Machine Bias: ProPublica's analysis of the COMPAS tool¶

This workbook restates the initial data analysis tasks, per ProPublica's methodology description and code

We will do our analysis with Pandas.

In [2]:

import pandas as pd

import matplotlib
import matplotlib.pyplot as plt
import seaborn as sns

Acquiring the dataset, and understanding the data collection methodology.¶

Create a folder called "data" under the current folder, and download the COMPAS scores dataset. The dataset is archived and is not expected to change. Therefore, you can comment out this block if you already downloaded the data.

In [1]:

# Creates a folder "data" under the current folder
!mkdir -p data
# Removes any prior file if it exists
!rm -f data/compas-scores-two-years.csv*
# Fetches the most recent dataset and stores it under the folder data
!curl 'https://raw.githubusercontent.com/propublica/compas-analysis/master/compas-scores-two-years.csv' -o data/compas-scores-two-years.csv

  % Total    % Received % Xferd  Average Speed   Time    Time     Time  Current
                                 Dload  Upload   Total   Spent    Left  Speed
100 2486k  100 2486k    0     0  2806k      0 --:--:-- --:--:-- --:--:-- 2803k

Inspect the file. Read the description of the data collection methodology. Salient points are highlighted below, with my annotations in bold font. See full description from ProPublica for additional details.

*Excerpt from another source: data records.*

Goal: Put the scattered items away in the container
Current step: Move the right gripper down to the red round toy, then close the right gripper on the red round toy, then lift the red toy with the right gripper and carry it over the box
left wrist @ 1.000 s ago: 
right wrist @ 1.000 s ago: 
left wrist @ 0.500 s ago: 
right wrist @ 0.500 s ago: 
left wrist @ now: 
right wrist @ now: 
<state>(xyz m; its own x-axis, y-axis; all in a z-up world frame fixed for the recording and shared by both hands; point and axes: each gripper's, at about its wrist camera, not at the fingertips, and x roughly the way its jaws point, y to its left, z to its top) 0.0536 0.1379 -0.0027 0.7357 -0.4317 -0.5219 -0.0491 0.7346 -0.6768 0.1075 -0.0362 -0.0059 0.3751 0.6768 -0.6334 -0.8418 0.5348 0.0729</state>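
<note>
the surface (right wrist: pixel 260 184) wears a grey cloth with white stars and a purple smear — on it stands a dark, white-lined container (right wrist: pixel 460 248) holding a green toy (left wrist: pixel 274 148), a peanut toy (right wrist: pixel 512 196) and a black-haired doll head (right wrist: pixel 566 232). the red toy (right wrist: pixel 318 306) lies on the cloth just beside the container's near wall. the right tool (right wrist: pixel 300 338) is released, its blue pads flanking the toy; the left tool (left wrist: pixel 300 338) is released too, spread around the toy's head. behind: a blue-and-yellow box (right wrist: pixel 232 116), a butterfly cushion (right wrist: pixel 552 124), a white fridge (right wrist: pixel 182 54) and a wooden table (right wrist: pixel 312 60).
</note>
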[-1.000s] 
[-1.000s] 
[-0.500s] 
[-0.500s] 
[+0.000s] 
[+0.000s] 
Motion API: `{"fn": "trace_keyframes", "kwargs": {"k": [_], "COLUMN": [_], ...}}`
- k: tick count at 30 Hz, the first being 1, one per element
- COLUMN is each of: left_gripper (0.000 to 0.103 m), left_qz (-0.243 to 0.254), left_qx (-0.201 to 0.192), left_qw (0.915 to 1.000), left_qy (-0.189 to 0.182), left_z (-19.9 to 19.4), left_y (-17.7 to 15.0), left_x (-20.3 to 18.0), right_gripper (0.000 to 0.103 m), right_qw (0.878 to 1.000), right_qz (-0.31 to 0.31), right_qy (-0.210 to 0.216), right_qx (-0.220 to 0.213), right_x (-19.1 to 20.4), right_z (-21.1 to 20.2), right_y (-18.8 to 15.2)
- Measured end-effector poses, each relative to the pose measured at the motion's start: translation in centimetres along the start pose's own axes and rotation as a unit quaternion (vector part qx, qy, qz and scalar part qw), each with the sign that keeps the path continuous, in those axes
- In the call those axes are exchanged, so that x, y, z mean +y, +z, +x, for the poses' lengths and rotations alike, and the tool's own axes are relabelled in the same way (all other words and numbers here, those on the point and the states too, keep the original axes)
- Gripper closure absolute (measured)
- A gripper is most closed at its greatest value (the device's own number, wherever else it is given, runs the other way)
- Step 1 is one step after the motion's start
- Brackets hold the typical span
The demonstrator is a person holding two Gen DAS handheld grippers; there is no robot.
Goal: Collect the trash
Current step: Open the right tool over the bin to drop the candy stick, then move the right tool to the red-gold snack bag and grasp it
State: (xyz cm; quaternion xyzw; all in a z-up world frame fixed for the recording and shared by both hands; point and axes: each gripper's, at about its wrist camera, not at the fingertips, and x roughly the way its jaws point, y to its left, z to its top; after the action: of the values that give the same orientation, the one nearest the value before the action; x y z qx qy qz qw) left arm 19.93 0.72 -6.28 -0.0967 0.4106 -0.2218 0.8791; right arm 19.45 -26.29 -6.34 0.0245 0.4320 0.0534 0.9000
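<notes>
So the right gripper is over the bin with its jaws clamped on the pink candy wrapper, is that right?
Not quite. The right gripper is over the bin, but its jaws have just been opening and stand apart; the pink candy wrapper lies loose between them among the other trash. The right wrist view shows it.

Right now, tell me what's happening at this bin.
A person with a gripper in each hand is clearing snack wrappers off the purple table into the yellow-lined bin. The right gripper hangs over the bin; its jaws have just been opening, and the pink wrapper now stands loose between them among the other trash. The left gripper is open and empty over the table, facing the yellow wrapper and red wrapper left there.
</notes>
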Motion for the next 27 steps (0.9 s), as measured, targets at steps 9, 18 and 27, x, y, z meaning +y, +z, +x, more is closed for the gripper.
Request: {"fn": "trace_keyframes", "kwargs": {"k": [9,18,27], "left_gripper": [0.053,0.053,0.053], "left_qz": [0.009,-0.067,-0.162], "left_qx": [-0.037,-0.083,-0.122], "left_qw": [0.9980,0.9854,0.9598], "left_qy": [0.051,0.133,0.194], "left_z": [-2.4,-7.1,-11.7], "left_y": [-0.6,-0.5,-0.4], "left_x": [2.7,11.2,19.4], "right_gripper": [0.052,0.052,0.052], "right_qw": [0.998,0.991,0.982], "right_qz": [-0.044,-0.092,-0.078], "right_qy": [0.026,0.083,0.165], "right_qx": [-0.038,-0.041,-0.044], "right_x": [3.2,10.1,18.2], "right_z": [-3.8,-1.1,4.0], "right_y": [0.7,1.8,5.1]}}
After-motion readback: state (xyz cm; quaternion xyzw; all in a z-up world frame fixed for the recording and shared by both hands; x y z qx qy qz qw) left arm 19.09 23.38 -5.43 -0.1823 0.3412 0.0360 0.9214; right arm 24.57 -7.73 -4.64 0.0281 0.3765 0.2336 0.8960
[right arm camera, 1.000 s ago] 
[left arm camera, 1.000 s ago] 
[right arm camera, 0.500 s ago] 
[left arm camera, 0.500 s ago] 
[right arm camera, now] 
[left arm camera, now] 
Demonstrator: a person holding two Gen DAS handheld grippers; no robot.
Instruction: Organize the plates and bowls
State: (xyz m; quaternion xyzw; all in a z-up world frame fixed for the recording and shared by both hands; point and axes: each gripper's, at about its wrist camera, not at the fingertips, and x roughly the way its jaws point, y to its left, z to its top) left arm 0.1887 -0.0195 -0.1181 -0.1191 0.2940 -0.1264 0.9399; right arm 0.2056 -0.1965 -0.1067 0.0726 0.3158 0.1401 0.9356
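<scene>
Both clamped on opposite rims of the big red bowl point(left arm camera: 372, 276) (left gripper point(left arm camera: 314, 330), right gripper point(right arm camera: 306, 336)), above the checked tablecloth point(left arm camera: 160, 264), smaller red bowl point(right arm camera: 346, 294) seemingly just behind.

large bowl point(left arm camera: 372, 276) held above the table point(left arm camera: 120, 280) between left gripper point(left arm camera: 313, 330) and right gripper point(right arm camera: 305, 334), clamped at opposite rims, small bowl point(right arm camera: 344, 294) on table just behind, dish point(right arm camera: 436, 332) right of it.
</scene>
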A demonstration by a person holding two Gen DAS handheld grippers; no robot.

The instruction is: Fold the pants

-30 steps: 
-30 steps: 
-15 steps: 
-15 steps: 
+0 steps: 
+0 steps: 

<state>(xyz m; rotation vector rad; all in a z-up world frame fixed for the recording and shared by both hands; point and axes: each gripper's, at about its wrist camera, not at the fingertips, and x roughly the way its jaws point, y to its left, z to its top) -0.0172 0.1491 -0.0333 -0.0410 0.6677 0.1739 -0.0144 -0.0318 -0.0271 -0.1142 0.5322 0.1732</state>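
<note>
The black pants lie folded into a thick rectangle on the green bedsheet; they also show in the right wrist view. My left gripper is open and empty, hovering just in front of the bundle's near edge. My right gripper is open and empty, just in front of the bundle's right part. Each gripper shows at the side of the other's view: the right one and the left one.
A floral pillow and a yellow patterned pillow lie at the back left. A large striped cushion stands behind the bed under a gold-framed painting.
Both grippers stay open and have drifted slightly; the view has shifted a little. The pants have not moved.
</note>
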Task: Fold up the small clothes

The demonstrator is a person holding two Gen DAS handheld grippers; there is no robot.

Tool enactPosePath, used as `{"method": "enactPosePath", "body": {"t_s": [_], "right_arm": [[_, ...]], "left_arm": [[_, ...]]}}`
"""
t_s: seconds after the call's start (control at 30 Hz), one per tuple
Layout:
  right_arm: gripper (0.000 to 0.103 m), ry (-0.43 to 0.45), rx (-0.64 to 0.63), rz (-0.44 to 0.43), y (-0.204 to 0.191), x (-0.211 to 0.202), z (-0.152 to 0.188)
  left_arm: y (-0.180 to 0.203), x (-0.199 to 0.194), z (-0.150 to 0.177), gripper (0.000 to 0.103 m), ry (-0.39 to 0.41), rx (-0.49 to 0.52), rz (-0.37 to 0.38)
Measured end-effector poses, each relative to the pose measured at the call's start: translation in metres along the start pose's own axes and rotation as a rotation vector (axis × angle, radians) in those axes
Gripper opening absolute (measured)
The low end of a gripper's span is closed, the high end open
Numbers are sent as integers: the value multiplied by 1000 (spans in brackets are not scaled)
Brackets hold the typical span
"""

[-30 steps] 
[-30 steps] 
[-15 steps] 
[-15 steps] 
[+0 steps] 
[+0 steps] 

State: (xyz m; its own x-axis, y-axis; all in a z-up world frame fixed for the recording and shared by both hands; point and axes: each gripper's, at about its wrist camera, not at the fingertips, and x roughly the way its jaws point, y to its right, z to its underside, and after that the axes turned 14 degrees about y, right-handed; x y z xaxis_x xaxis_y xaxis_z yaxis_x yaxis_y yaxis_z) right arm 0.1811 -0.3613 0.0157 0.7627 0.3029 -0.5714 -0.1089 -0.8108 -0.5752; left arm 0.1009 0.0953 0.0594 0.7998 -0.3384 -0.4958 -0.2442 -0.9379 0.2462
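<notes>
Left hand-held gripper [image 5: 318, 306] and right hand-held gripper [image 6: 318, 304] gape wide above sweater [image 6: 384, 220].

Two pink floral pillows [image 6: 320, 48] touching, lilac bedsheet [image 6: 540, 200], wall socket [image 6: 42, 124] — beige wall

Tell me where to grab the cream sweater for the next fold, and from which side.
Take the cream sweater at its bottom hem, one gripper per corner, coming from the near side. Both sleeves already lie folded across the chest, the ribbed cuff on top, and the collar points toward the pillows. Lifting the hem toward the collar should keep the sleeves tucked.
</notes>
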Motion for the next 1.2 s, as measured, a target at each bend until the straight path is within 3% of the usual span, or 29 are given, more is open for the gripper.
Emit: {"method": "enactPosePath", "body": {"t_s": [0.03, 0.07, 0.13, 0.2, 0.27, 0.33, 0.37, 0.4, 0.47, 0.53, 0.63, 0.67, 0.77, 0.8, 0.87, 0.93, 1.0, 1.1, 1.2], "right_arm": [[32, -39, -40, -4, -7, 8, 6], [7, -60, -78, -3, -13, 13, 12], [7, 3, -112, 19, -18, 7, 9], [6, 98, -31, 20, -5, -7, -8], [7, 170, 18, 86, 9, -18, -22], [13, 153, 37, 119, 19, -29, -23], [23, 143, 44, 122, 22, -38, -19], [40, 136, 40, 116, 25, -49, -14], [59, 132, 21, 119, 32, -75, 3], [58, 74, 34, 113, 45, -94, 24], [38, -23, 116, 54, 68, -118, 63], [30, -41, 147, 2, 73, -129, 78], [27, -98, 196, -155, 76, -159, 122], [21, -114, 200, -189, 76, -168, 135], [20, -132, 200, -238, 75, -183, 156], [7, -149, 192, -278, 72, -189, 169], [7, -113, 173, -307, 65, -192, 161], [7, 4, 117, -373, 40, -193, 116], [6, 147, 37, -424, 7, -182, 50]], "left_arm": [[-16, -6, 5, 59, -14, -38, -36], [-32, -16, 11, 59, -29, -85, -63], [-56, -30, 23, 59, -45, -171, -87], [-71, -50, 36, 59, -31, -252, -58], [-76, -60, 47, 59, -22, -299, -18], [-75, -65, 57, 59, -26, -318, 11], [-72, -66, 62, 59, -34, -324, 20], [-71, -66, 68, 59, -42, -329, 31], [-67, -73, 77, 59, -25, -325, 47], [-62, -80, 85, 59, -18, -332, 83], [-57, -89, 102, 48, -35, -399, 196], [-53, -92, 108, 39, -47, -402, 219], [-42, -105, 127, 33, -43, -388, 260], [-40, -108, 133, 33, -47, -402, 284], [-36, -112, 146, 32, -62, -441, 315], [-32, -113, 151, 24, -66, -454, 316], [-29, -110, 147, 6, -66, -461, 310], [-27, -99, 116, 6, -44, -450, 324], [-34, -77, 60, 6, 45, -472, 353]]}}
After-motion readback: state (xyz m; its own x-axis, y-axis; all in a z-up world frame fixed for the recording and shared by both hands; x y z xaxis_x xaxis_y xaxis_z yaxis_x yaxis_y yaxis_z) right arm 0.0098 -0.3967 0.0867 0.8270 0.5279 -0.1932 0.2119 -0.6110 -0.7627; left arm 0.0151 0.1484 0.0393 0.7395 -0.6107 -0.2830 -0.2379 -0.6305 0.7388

Goal: We looked at more than 10,000 criminal defendants in Broward County, Florida, and compared their predicted recidivism rates with the rate that actually occurred over a two-year period.

COMPAS tool input (data subjects): When most defendants are booked in jail, they respond to a COMPAS questionnaire. Their answers are fed into the COMPAS software to generate several scores including predictions of Risk of Recidivism and Risk of Violent Recidivism

How COMPAS input was acquired by ProPublica: Through a public records request, ProPublica obtained two years worth of COMPAS scores from the Broward County Sheriff’s Office in Florida. We received data for all 18,610 people who were scored in 2013 and 2014.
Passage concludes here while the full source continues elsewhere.